Speaking at the SGX Regulatory Symposium 2019, held on May 31, Chew noted that SGX obtained stronger regulatory powers when new listing rules came into effect in October 2015. Among other things, SGX gained the ability to issue a Notice of Compliance (NOC) to direct listed companies to take certain actions. “It’s a very good tool because it enables us to react quickly and calibrate our regulatory response to suit the circumstances of the situation,” Chew says. “This lets us contain developing situations before they become much more serious.”

SGX RegCo has issued 19 NOCs over the past two years. For instance, SBI Offshore and Best World International were told to appoint special auditors that would report exclusively to SGX RegCo. Ayondo, on the other hand, was told to meet certain conditions before the sale of its operating unit could be deemed completed. SGX RegCo also blocked the appointment of directors at Midas Holdings whom it deemed to be an obstruction to investigations.

In some cases, companies have been hit with more than one NOC. Most recently, Allied Technologies, which reported that $33 million of its funds held in an escrow had disappeared along with lawyer Jeffrey Ong, was first directed to appoint a special auditor through an NOC. Another NOC was subsequently issued instructing the special auditor to report its findings solely to SGX RegCo. The regulator also said it would object to the appointment of Ong as a director or executive officer of any locally listed company.

“The NOCs enable us to take a much more nuanced approach when dealing with errant companies, and have enabled us to be much more proactive. Each NOC can be crafted to suit the situation. Each NOC enables SGX RegCo to take swift and targeted action,” says Chew.

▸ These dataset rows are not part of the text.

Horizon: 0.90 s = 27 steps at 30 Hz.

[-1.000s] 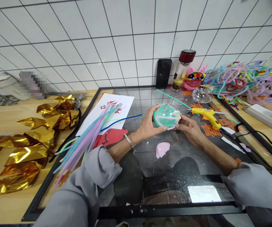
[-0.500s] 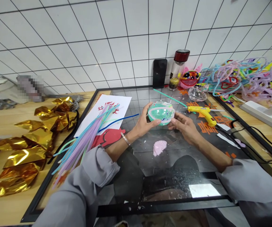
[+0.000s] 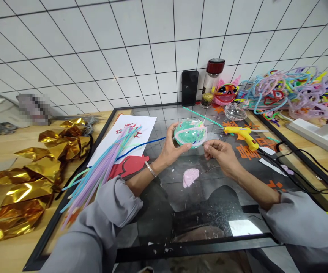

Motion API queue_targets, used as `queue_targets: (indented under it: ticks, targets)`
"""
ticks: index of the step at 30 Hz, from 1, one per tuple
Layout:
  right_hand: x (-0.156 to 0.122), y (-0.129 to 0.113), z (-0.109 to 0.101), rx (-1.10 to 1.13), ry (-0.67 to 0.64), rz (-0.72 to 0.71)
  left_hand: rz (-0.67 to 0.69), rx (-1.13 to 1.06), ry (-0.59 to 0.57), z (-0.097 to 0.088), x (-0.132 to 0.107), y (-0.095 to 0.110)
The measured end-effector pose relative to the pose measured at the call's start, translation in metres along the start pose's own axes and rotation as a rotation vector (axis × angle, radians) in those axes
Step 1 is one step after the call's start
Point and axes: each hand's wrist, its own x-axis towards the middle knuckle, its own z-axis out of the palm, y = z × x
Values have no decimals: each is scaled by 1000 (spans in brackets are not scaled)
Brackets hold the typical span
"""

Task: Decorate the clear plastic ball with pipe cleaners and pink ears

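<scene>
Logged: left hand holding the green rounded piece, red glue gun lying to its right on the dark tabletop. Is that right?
Not quite: the head view shows the glue gun is yellow, not red. The left hand does hold the green rounded piece, and the glue gun lies to its right on the dark tabletop.

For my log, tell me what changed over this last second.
The right hand appears to have let go of the green ball, moving slightly toward the wearer. The ball has turned, showing its pink loop more fully. The left hand still holds it; glue gun and pink piece stay put.
</scene>
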Motion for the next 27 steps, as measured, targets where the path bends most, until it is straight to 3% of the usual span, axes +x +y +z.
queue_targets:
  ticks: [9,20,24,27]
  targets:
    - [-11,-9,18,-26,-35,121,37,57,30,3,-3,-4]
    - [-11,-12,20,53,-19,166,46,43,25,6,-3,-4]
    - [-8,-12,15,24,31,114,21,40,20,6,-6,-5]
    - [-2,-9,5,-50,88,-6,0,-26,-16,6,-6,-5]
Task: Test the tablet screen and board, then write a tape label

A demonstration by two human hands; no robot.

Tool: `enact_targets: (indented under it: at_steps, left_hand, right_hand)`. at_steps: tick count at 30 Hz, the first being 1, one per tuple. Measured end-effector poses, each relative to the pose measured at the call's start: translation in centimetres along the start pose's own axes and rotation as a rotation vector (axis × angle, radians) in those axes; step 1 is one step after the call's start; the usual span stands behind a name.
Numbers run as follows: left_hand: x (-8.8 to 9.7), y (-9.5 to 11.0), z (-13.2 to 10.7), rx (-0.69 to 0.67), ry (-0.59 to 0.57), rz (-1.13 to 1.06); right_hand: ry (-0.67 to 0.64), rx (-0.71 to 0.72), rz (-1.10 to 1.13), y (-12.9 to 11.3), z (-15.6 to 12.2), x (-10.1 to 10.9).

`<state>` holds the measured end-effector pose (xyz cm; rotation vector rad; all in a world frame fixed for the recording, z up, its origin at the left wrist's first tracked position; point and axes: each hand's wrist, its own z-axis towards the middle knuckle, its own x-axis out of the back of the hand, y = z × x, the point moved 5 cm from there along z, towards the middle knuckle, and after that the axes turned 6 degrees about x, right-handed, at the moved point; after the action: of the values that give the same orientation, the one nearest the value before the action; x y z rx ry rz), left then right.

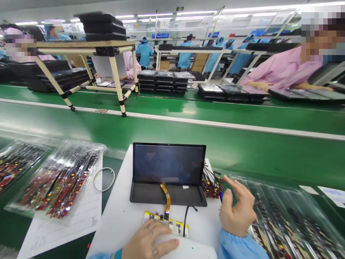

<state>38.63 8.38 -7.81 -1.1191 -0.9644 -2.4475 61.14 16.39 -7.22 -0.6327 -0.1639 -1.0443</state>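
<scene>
My left hand (151, 239) lies with fingers spread over the near edge of a yellow-taped circuit board (179, 227) and a white block (188, 246). A black cable (185, 219) runs up from the board. An orange flex ribbon (167, 201) links the board to a tablet screen (169, 163), propped upright in a dark tray (151, 196). My right hand (237, 208) is raised to the right, thumb and index finger apart and nothing visible between them. Close to its fingertips is a bundle of black cables with red and yellow ends (211, 185).
Clear trays of cables and small boards (70, 176) lie left over a printed sheet (67, 230), near a pale ring (104, 179). Another parts tray (291, 216) is at right. Across the green conveyor (188, 118) stand a wheeled rack (115, 82), stacked screens (164, 82) and co-workers.
</scene>
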Motion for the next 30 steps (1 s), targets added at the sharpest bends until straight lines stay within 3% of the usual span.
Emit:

SGX RegCo has also been given new powers to slap seven-figure fines on errant companies, Chew says during his speech. Such hefty fines — which have not been levied thus far — have to be approved by the Listings Disciplinary Committee. “The needed due processes prior to enforcement action now takes longer. We are going through a bit of a transition period now. Some of you may have noticed a gap in our enforcement actions. That is because we are transitioning from the old process to the new process,” says Chew.

However, SGX RegCo is conscious of the need to achieve the best possible balance between the diverse interests of all market participants. “In the area of listing compliance, that means we must balance the interest of the over 700 companies that are compliant versus the roughly 5% that are not compliant,” Chew says. In short, it is unlikely that SGX RegCo will ever succeed in reducing the instances of wrongdoing to zero. “We can, of course, seek to do that, but it will come with a price, and the price would be a heavy increase in the compliance cost on the 700 or so compliant companies,” says Chew.

In the spirit of finding the right balance, SGX RegCo formulates its policies by actively asking various stakeholders for their views. “I believe that with input from the industry through our consultation process, we will be able to tweak or introduce policies that address ‘pain points’ without adding to the compliance burden for the majority,” says Chew.